## [WHAT THE TASK ASKS]
All of the data below should be set down again verbatim, without any images.

## [SUPPLIED DATA]
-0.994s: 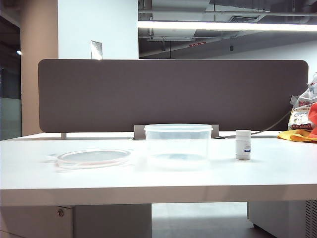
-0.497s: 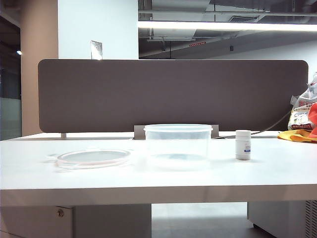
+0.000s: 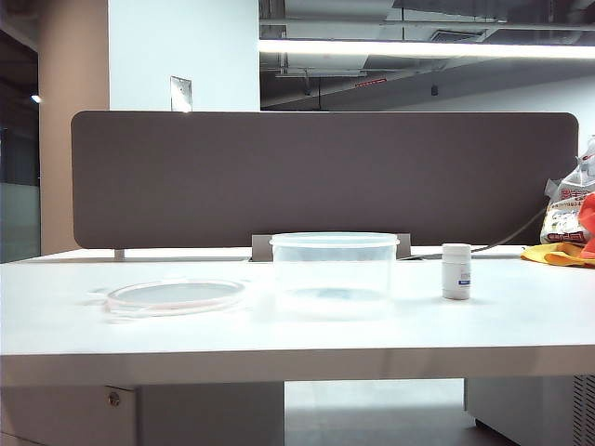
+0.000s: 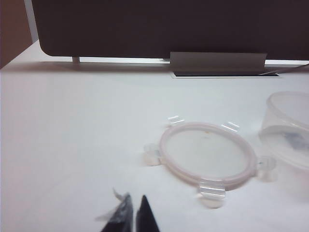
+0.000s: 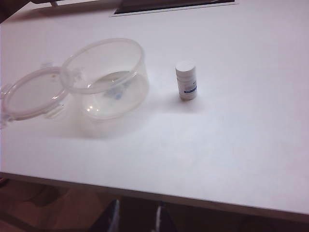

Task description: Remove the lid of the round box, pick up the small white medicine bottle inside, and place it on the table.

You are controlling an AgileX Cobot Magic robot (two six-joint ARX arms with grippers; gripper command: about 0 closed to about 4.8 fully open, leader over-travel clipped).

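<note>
On the large flat white table, nothing has shifted over the past second: the flat round clear plastic lid with its pinkish-red rim seal lies where it lay, at about nine o'clock from the clear round plastic box, apart from it and resting flat. The small white medicine bottle with its white cap and blue-and-white label stands upright at three o'clock from the box, outside it and well clear of its wall. To my eye that leaves the job done: lid off, bottle out and on the table. My left gripper hangs back from the lid with its dark jaws pressed together, holding nothing. My right gripper sits off the table's near edge, at six o'clock from the box, jaws a narrow gap apart and empty. Neither arm shows in the exterior view.
</note>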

## [WRITTEN REPLY]
-0.994s: 
-0.497s: 
+0.000s: 
+0.000s: 
+0.000s: 

Task description: Remove the lid of the round box, pick up the small white medicine bottle inside, and place it on the table.

You are controlling an AgileX Cobot Magic robot (two six-joint ARX arms with grippers; gripper command: about 0 closed to about 4.8 fully open, leader over-travel clipped).

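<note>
On the large flat white table, nothing has shifted over the past second: the flat round clear plastic lid with its pinkish-red rim seal lies where it lay, at about nine o'clock from the clear round plastic box, apart from it and resting flat. The small white medicine bottle with its white cap and blue-and-white label stands upright at three o'clock from the box, outside it and well clear of its wall. To my eye that leaves the job done: lid off, bottle out and on the table. My left gripper hangs back from the lid with its dark jaws pressed together, holding nothing. My right gripper sits off the table's near edge, at six o'clock from the box, jaws a narrow gap apart and empty. Neither arm shows in the exterior view.
</note>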

The work on this exercise is finished.